• _How to complete this task_: From the listing, collect all lines containing the word "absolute".

^^^^

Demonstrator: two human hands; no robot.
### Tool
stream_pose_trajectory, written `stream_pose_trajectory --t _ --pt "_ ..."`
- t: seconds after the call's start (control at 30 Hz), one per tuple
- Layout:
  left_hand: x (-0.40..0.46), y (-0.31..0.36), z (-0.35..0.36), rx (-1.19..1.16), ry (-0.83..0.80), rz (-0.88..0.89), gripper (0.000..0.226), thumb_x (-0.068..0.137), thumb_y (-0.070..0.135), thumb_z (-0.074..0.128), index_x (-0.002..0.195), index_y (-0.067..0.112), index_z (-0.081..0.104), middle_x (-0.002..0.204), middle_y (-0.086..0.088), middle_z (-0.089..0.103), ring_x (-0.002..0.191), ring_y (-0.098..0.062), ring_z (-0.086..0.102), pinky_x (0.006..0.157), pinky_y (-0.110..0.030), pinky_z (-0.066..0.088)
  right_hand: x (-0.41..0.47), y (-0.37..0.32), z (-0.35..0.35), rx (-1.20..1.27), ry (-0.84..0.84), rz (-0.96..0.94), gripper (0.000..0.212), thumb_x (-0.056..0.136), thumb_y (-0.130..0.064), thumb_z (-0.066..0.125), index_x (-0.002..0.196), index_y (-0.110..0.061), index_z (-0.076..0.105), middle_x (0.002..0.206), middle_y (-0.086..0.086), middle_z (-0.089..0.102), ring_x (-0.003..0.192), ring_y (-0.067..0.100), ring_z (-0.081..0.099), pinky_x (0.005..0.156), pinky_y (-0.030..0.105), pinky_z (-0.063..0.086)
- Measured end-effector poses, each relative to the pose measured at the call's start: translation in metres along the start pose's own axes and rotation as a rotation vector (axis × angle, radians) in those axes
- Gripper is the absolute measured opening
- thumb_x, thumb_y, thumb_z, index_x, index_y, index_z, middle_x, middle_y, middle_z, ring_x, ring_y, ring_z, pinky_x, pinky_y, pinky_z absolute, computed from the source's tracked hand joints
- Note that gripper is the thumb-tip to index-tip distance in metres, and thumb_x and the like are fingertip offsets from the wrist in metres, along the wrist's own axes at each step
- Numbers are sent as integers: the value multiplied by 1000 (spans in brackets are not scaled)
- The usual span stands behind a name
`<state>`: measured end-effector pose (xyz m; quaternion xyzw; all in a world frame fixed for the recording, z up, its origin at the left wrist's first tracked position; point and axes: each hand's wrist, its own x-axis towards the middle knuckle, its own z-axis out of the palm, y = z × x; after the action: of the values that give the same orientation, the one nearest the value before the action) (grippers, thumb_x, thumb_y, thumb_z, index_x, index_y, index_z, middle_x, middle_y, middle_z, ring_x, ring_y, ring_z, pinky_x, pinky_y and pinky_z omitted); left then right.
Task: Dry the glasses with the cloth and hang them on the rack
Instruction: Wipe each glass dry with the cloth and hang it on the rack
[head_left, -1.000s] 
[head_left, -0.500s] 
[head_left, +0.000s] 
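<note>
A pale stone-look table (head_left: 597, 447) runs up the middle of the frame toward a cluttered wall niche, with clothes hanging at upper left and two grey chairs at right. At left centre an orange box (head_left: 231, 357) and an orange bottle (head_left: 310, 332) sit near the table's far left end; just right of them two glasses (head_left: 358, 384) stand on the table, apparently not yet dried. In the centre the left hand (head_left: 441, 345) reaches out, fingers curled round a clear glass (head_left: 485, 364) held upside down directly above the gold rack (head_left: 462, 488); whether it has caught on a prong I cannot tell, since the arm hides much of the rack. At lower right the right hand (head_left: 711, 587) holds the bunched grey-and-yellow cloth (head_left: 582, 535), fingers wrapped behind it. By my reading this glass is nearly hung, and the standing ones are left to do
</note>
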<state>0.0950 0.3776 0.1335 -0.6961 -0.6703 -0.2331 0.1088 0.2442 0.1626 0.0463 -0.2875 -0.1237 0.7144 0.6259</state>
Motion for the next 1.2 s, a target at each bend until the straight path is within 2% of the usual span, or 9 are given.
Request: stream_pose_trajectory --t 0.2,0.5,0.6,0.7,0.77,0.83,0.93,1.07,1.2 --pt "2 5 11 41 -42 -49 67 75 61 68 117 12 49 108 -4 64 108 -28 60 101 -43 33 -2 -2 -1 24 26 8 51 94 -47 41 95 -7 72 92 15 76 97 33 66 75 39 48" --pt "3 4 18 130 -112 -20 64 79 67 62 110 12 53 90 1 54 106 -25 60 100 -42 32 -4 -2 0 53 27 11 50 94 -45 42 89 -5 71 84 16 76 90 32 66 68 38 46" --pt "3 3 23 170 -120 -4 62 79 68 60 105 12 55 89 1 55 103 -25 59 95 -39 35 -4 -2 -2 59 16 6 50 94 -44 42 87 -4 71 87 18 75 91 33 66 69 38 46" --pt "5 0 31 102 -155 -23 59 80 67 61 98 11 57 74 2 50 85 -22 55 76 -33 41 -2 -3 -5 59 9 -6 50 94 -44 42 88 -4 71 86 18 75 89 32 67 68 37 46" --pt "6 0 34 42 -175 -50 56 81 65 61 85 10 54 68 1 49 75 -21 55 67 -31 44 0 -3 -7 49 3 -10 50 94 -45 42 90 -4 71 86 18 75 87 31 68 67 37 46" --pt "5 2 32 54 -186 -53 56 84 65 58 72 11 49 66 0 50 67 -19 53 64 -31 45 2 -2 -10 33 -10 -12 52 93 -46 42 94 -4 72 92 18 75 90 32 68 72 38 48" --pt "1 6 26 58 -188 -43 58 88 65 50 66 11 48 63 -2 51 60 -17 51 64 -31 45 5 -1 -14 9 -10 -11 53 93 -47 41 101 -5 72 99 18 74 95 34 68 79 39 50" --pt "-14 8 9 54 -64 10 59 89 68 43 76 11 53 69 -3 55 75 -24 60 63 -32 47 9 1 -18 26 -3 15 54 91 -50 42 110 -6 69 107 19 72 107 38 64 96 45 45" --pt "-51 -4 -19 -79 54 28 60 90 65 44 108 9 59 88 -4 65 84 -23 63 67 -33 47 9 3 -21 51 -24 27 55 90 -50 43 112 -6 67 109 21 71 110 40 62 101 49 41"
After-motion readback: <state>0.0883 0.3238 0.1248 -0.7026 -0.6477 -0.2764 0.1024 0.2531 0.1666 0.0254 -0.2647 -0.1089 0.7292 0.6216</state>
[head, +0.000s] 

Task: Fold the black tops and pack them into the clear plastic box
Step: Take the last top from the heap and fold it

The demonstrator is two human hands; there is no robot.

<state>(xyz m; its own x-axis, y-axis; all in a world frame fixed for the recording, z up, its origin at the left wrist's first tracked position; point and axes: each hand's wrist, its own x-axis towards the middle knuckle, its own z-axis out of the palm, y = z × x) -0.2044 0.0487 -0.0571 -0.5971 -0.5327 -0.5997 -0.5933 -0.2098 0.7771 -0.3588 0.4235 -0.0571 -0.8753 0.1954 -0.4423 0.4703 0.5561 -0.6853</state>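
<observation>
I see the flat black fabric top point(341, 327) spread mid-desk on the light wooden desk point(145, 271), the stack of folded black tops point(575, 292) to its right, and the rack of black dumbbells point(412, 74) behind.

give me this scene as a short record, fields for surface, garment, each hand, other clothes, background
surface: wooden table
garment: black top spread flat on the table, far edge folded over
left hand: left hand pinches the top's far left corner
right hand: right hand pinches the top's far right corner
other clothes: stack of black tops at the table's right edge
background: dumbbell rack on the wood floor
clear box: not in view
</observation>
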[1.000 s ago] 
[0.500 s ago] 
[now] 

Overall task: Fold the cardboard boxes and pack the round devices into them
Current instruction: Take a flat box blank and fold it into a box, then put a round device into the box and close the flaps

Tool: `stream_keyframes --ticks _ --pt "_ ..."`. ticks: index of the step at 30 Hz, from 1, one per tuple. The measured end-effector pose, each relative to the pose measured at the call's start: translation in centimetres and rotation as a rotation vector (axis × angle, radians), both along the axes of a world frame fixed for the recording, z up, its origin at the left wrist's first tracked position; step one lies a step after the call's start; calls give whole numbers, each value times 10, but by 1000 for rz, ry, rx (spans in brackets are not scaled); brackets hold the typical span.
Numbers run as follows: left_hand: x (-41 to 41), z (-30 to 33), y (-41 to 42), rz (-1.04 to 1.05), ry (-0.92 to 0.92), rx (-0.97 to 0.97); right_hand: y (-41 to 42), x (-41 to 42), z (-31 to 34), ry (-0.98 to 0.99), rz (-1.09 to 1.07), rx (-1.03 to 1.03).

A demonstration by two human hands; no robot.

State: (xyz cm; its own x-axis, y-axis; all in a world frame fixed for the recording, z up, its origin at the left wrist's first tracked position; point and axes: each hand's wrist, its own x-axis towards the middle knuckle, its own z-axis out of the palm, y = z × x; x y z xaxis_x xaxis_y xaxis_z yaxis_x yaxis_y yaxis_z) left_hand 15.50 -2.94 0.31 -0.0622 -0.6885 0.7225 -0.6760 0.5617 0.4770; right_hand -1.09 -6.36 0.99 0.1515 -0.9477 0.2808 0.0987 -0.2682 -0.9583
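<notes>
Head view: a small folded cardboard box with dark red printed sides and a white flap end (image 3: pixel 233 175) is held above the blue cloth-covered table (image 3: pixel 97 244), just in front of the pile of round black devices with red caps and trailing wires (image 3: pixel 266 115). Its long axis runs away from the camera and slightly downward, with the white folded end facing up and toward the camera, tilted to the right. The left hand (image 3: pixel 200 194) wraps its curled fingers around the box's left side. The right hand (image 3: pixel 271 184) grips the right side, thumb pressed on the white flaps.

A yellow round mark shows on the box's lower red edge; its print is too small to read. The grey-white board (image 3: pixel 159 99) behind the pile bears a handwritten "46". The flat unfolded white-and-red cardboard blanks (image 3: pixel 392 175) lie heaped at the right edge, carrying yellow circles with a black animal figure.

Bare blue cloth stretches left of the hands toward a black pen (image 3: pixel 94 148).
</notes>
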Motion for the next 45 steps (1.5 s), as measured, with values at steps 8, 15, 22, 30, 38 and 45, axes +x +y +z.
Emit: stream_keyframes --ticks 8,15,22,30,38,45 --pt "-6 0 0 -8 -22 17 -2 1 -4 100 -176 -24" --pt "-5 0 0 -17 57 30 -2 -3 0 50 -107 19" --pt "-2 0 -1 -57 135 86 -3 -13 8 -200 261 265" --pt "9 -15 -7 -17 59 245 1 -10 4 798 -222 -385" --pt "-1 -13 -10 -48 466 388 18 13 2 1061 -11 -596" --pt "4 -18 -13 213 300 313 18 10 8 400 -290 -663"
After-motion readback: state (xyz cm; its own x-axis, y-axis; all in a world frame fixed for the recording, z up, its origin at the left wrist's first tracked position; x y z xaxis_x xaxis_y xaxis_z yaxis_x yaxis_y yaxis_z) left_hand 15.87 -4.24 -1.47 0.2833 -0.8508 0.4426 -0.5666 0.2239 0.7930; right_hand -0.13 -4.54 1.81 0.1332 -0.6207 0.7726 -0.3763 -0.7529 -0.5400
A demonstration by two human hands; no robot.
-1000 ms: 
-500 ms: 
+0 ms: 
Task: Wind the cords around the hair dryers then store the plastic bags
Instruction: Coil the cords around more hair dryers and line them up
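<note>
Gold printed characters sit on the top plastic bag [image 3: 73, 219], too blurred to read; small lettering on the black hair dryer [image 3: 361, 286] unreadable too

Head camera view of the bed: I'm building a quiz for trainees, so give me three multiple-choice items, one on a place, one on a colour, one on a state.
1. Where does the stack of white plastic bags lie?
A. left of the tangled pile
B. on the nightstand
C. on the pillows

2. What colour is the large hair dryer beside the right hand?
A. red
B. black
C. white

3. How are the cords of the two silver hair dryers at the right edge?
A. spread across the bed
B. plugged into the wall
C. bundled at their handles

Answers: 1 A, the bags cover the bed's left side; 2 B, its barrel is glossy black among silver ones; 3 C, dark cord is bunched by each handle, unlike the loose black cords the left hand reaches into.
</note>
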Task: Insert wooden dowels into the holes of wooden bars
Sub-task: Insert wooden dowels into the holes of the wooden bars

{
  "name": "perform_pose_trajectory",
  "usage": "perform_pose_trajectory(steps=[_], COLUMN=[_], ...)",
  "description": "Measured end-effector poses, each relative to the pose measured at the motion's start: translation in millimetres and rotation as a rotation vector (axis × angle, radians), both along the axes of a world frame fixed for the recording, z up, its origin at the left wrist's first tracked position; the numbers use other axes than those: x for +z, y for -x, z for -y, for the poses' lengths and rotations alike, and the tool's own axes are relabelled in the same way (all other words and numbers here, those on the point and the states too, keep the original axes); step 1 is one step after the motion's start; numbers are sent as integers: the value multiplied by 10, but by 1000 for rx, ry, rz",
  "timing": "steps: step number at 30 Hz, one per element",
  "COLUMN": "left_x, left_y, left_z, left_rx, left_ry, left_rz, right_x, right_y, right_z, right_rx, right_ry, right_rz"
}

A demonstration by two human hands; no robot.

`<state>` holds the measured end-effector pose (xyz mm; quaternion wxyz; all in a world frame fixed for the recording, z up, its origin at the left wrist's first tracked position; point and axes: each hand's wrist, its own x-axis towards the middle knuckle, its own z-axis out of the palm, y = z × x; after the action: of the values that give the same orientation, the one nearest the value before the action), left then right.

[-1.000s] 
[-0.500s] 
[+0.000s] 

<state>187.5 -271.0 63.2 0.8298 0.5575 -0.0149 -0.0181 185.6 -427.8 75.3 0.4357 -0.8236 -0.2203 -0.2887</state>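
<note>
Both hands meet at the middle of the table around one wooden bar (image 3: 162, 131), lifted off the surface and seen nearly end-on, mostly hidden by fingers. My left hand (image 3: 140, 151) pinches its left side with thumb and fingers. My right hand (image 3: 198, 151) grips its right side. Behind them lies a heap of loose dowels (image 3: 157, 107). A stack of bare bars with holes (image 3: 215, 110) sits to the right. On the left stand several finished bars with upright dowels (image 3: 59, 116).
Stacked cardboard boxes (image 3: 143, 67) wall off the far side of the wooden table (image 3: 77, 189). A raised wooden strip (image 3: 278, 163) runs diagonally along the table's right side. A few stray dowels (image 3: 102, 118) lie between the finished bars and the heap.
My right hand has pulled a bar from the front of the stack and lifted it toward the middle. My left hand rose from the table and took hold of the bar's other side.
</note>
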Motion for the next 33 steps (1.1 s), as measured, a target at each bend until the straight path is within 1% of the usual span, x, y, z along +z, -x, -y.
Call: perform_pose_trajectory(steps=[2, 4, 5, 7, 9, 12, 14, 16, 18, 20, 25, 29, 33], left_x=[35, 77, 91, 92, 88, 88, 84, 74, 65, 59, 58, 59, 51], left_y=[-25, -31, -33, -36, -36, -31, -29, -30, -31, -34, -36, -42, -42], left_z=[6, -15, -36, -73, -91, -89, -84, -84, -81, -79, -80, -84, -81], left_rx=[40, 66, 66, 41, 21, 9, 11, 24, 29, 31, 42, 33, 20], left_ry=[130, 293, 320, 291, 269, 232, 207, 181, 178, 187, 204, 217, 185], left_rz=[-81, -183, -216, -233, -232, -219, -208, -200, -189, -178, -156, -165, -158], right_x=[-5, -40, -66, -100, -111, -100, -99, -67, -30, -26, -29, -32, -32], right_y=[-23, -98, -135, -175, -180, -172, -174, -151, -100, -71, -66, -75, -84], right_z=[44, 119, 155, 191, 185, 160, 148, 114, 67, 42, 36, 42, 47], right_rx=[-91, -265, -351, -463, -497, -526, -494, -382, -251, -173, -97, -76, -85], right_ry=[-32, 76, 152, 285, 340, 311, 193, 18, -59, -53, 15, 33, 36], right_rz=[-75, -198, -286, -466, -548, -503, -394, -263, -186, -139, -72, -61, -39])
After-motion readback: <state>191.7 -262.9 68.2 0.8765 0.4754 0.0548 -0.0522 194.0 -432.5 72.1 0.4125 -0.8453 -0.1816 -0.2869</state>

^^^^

• _Solution for this exercise_:
- Gripper is the absolute measured opening
- thumb_x, thumb_y, thumb_z, index_x, index_y, index_z, middle_x, middle_y, middle_z, ring_x, ring_y, ring_z, pinky_x, pinky_y, pinky_z absolute, computed from the source's tracked hand joints

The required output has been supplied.